Ces archives couvrent la période de 1925 à 1945, une époque où environ 10,2 millions d'Allemands avaient rejoint le parti. Les historiens soulignent que ces adhésions étaient souvent le résultat de choix personnels. Ils distinguent cependant les engagements pris avant 1933, généralement façonnés par l'idéologie, des adhésions ultérieures, davantage motivées par des considérations d'opportunité après l'arrivée au pouvoir d'Adolf Hitler.
Des documents préservés par les États-Unis
La publication de ces données est largement saluée pour sa contribution à la recherche historique et à la transparence.

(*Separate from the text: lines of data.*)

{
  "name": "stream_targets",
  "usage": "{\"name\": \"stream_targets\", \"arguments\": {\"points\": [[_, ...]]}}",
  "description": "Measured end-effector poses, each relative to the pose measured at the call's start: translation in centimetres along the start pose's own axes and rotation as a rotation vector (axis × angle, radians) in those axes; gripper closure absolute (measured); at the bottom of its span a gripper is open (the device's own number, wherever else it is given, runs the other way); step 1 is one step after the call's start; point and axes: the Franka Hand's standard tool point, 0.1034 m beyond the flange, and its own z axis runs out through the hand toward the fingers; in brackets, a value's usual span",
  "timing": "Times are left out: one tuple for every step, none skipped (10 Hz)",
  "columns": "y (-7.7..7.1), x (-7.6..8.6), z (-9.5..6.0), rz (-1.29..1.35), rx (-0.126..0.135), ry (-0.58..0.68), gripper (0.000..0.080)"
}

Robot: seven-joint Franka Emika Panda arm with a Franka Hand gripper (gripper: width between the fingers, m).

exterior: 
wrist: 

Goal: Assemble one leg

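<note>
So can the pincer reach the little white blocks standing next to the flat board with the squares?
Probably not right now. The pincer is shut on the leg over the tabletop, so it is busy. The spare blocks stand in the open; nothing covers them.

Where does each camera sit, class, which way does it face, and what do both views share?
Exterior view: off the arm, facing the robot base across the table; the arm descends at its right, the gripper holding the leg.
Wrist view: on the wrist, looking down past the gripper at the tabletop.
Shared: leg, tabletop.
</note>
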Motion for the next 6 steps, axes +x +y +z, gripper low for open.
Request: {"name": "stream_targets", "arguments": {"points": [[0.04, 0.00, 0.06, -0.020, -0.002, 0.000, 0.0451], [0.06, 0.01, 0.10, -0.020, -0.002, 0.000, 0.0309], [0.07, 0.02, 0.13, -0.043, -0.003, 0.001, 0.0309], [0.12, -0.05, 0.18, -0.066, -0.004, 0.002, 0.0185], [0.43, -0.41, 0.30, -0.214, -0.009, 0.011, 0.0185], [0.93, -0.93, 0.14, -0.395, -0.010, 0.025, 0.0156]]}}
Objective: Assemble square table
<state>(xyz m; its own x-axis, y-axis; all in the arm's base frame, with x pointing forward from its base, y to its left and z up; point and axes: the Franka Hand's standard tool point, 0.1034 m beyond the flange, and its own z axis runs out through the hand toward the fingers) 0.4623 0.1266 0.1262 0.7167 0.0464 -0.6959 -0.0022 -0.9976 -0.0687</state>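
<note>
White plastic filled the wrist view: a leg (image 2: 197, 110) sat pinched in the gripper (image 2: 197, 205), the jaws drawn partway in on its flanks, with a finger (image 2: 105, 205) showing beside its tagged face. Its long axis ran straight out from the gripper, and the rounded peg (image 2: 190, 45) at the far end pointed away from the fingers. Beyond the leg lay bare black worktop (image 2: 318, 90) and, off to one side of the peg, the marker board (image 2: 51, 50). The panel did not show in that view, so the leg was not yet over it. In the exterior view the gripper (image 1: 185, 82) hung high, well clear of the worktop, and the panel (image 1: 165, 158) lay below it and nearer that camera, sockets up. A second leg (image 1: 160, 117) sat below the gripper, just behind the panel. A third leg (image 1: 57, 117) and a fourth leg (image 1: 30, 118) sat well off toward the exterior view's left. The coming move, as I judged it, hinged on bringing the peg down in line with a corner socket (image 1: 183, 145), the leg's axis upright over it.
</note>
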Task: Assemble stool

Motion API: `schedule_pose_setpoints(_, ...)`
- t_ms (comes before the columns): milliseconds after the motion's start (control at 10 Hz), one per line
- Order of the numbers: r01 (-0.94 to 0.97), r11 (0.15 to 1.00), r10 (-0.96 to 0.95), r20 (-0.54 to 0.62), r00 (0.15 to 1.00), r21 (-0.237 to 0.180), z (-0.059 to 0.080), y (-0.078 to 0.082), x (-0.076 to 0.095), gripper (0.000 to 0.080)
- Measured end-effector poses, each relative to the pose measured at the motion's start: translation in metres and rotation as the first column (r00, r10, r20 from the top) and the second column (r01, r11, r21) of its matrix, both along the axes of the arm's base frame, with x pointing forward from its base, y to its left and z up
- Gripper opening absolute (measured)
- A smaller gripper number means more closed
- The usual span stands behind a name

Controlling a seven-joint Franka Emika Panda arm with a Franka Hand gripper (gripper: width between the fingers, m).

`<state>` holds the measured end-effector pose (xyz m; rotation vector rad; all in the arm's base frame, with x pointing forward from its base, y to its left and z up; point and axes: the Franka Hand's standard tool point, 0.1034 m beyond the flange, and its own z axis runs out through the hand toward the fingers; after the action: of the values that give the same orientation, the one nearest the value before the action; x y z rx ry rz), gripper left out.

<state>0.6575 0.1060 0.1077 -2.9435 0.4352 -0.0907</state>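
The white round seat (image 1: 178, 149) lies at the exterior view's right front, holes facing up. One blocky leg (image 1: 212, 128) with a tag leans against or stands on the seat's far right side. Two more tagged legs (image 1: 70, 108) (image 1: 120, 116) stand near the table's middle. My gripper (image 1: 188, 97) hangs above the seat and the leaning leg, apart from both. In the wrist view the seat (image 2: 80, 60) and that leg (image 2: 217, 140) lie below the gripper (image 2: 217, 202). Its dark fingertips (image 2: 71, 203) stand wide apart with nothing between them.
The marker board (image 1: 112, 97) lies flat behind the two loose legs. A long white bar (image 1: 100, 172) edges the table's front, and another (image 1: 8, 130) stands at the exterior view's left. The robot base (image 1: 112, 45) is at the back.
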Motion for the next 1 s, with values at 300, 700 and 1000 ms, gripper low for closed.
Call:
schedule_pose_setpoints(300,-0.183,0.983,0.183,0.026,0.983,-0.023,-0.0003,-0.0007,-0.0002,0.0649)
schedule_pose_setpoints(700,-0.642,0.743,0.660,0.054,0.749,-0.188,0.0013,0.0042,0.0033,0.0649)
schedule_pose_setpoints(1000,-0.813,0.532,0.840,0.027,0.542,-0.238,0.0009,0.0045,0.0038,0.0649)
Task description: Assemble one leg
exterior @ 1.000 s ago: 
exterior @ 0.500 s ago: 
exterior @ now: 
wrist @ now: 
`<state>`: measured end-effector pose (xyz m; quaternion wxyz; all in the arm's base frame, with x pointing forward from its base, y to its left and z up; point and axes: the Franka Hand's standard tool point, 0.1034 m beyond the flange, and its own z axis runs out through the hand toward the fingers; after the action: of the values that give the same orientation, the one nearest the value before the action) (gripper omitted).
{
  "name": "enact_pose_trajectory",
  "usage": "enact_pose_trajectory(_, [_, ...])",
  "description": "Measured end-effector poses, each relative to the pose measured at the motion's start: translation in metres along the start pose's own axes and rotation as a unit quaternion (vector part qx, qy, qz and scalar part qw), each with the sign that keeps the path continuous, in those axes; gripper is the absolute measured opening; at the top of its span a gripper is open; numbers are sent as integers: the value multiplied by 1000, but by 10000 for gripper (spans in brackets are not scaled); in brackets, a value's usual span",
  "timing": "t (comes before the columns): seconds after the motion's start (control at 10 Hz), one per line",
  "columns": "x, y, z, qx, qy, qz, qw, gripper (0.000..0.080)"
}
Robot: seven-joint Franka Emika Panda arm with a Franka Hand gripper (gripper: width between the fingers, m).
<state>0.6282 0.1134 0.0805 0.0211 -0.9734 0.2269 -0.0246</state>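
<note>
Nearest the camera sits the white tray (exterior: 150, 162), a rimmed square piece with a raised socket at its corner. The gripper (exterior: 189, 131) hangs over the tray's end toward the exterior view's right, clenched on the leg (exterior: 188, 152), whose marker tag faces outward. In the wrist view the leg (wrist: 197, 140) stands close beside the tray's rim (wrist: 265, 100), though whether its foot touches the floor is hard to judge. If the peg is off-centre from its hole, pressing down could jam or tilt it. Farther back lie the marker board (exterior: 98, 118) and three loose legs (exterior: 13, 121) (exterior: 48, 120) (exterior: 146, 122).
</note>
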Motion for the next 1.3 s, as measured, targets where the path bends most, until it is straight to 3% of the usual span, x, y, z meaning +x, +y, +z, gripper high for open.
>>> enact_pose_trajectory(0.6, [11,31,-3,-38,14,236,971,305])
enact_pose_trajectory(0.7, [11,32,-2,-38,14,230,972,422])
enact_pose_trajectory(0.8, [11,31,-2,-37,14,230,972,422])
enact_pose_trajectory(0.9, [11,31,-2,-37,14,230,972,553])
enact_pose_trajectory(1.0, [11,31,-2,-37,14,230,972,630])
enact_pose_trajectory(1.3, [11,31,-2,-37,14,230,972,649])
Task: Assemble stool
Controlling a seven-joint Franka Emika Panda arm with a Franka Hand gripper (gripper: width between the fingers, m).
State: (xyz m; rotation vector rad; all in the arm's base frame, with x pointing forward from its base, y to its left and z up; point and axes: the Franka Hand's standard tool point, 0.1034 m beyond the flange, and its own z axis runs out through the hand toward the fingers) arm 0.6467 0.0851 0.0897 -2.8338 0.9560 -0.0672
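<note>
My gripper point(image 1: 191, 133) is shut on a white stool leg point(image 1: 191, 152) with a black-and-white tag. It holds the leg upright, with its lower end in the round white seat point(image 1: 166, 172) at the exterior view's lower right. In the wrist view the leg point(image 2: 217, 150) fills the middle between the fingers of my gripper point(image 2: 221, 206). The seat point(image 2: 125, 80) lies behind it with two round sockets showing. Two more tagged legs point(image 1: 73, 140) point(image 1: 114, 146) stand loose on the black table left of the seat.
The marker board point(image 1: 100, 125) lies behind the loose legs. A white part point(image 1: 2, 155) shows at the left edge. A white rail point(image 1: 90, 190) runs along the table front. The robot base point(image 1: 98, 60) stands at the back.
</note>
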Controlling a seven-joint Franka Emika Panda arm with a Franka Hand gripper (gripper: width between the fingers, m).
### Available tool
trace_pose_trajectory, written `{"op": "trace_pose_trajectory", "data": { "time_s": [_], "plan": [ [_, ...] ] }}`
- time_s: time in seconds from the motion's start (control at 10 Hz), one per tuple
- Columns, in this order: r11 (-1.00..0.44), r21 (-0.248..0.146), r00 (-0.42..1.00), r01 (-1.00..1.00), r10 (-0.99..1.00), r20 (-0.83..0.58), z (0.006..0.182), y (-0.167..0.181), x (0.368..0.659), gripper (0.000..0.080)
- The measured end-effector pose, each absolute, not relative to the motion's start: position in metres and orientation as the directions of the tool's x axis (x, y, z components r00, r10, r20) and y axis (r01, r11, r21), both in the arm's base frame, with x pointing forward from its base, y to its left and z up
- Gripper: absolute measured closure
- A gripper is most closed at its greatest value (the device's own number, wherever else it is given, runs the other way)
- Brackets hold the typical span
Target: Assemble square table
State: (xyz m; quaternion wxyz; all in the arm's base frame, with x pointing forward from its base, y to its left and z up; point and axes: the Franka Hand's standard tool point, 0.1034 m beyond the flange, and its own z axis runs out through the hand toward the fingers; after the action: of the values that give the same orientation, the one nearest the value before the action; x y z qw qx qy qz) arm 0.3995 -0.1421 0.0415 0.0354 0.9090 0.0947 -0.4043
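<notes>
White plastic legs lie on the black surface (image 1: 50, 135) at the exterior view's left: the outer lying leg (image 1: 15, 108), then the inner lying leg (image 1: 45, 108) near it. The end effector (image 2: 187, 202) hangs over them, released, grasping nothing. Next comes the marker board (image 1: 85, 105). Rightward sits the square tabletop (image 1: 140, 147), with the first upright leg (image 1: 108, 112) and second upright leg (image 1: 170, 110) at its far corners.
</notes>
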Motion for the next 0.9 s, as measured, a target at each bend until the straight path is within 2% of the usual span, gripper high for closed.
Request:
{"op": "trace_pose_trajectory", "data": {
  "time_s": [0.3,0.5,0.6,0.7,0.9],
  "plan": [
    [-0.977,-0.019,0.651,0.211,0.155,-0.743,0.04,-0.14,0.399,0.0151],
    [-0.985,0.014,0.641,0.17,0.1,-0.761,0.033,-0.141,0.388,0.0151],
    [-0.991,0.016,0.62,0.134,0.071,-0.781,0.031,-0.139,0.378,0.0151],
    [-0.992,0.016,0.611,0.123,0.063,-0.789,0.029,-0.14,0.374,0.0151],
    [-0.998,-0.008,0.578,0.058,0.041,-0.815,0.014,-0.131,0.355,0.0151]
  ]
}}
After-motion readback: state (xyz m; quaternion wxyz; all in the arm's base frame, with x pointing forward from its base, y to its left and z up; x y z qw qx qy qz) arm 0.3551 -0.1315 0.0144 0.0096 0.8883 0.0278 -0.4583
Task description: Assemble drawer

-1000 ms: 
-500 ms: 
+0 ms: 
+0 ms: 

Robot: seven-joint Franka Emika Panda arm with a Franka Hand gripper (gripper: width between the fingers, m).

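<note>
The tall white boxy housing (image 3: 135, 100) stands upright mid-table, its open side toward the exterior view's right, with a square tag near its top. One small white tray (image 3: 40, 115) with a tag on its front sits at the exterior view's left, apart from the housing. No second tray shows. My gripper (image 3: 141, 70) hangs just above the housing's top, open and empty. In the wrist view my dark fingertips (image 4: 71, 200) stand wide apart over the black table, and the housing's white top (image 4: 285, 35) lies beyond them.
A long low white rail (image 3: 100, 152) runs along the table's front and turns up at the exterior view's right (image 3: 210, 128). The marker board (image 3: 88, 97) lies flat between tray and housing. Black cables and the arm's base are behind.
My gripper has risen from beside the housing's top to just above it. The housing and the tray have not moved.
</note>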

Cependant, elle suscite des préoccupations concernant la protection de la vie privée, le moteur pouvant révéler l'identité des personnes, qu'elles soient proches ou simples connaissances.
Rescapés de la destruction à l'issue de la Seconde Guerre mondiale, ces documents ont été pris en charge par les autorités américaines avant d'être archivés et numérisés. Leur mise à disposition constitue un pas important dans le travail de mémoire en Allemagne, élargissant l'analyse au-delà des seules victimes pour inclure les implications individuelles, dans un contexte où le passé demeure un sujet sensible.